In April, Russian deputy foreign minister Sergey Rybakov told state-run RIA Novosti that any reintroduction of sanctions would need to be voted through by the UN Security Council.

“We are proceeding on the basis that if one of the partners in the talks raises the possibility of sanctions being reintroduced against Iran, in the hypothetical situation that Iran should fail to honour its commitments, then this process should not in any way be automatic,” he said, according to a translation cited by the American Enterprise Institute, a conservative Washington-based think tank.

Under the emerging agreement between Iran and six world powers, including Russia, an international sanctions regime in place for nearly a decade will be rolled back in exchange for Iran cutting back on its nuclear development while also allowing more robust international inspections.

Moscow was quick to announce it would sell Iran the advanced S-300 air defense system last month, following the signing of a framework nuclear accord. The sale had been held up for five years by a ban on selling weapons to Tehran, which Russian officials said was self-imposed.

The international sanctions have isolated Iran from the global financial system for years as well as prohibiting sales of arms and some technologies to the Islamic Republic.

UN experts and Western sources told Reuters Wednesday that Iran had attempted earlier this year to attain a large shipment of sensitive technology usable for nuclear enrichment, but that the Czech Republic managed to block the purchase by after false documentation raised suspicions.

According to the report, Iran in January attempted to buy compressors – which have nuclear and non-nuclear applications from the representatives of US company Howden CKD in the Czech Republic.
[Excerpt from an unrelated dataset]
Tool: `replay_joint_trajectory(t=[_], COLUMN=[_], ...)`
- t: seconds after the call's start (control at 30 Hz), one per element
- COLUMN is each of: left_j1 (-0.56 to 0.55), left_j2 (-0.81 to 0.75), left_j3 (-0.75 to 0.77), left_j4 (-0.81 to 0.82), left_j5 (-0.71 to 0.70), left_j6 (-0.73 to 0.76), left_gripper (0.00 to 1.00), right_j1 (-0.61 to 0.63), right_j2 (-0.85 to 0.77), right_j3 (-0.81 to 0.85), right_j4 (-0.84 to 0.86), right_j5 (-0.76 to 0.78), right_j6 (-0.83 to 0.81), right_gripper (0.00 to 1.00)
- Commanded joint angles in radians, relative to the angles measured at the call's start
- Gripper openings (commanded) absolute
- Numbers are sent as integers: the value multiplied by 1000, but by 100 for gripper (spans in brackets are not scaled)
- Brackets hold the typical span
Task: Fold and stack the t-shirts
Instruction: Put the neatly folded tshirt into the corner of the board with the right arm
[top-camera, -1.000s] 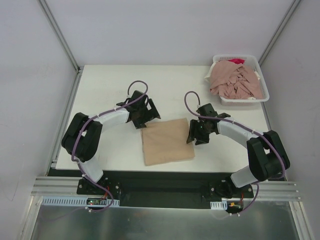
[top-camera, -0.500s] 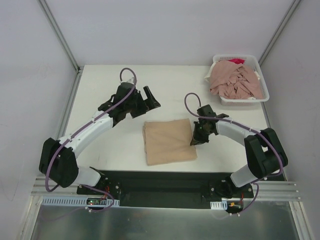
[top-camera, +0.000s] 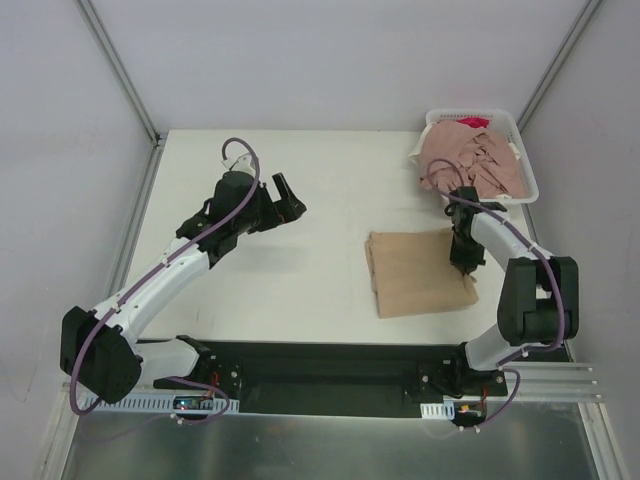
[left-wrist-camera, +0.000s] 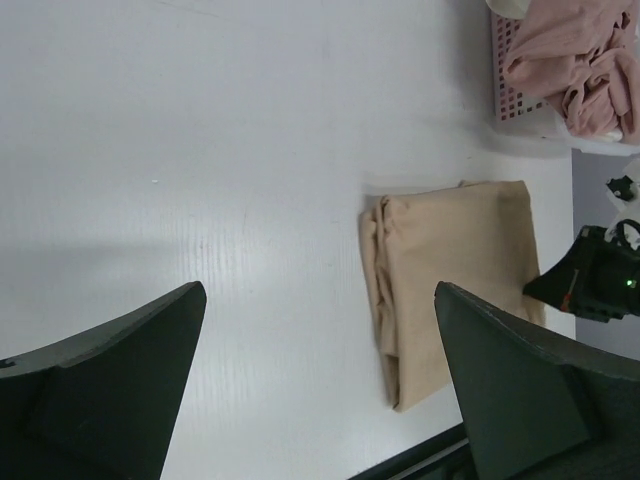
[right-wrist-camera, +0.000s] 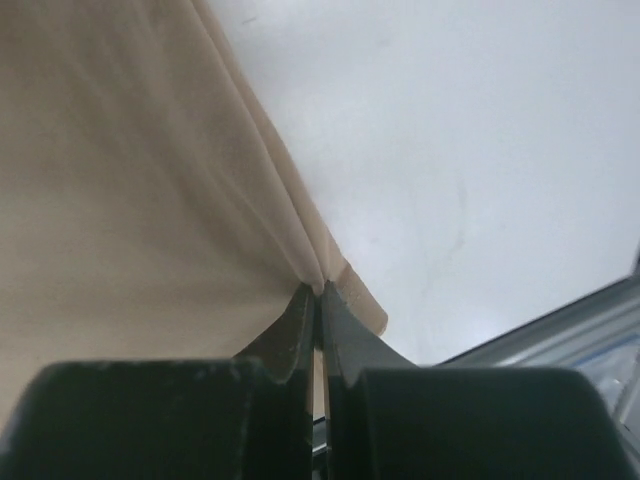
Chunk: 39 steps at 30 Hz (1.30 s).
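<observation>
Your right tool (right-wrist-camera: 319, 292) is down at the counter (top-camera: 300, 290) and pinched tight, jaws together on the right-hand edge of the tan shirt (top-camera: 418, 275). In its wrist view you can see the two fingers (right-wrist-camera: 290, 330) meeting, with the layered hem drawn into a small pleat between them. The shirt lies flat, folded into a neat rectangle, on the right half of the counter, its near edge close to the front rim and its far edge short of the basket (top-camera: 500, 201). The stacked layers show along its left side, a bit wavy, and the top face is smooth. Over to your left tool (top-camera: 288, 197): it hangs over bare counter left of centre, jaws spread wide, nothing between them, well apart from the shirt. Its camera looks out between its own dark prongs across the white surface and takes in the whole folded shirt, with the right tool's black body sitting at the shirt's far edge. The left arm (top-camera: 165, 270) stretches long from its base toward the middle, while the right arm (top-camera: 535, 290) is folded back, elbow near the counter's right front corner. In the back right corner the white lattice basket holds the pink shirts (top-camera: 472, 165), crumpled in a heap, one fold spilling over the basket's left wall. A scrap of brighter pink shows at the back of the heap, and you can't tell what it is from here.
</observation>
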Motion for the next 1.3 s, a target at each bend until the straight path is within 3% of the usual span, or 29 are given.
replay_joint_trajectory(t=[0.0, 0.17, 0.33, 0.4, 0.43, 0.47, 0.5, 0.73, 0.8, 1.03, 1.13, 1.27], left_j1=[40, 91, 136, 143, 143, 145, 145, 148, 148, 149, 149, 148], left_j2=[-12, -18, -15, -12, -11, -11, -9, -37, -54, -124, -173, -245], left_j3=[11, 5, 5, 4, 0, 0, 0, 7, -4, -12, -68, -164], left_j4=[13, 17, 20, 20, 22, 23, 23, 22, 16, -223, -306, -364], left_j5=[-17, 31, 77, 79, 79, 80, 80, 95, 91, -61, -144, -259], left_j6=[52, 58, 67, 61, 61, 61, 62, 55, 46, 10, -26, -77], left_gripper=[99, 99, 99, 99, 99, 99, 99, 99, 99, 99, 99, 99], right_j1=[-119, -261, -349, -376, -383, -386, -387, -387, -387, -387, -386, -386], right_j2=[38, 39, 85, 117, 125, 133, 144, 34, -84, -543, -706, -832], right_j3=[71, 120, 199, 242, 255, 267, 281, 333, 295, -47, -213, -328], right_j4=[-69, -6, 23, 2, -1, -7, -15, -87, -61, 216, 353, 416], right_j5=[167, 137, 219, 235, 233, 216, 216, 186, 105, -439, -605, -678], right_j6=[-127, -200, -277, -279, -288, -296, -297, -184, -133, -3, 51, 80], right_gripper=[1, 1, 1, 5, 13, 42, 50, 61, 97, 97, 97, 97])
Officials at Howden declined to comment on the attempted purchase, but Czech officials indicated the company was not suspected of aiding the Iranian regime’s nuclear aspirations intentionally, Reuters reported.

A Czech state official who spoke on condition of anonymity said the total value of the contract would have been about 1.5 billion Czech koruna ($61 million). He stressed that Czech authorities had halted the deal.

“The procurer and transport company involved in the deal had provided false documentation in order to hide the origins, movement and destination of the consignment with the intention of bypassing export controls and sanctions,” an internal document provided by a special UN panel stated with regard to the blocked purchase.

The panel also noted in its report that Britain informed it of an active Iranian nuclear procurement network linked to blacklisted firms.

On Tuesday, Iran’s Deputy Foreign Minister Abbas Araqchi said that major portions of a draft nuclear agreement between Tehran and the P5+1 worlds powers have been agreed on, while acknowledging that some small differences remained. Araqchi said he hoped the agreement would be finalized by the target date of June 30.

The so-called P5+1 group — Britain, China, France, Russia and the United States, plus Germany — is conducting the sensitive negotiations aimed at preventing Iran from developing nuclear weapons, in exchange for an easing of punishing economic sanctions.

Tehran denies any interest in nuclear arms.

Adiv Sterman contributed to this report.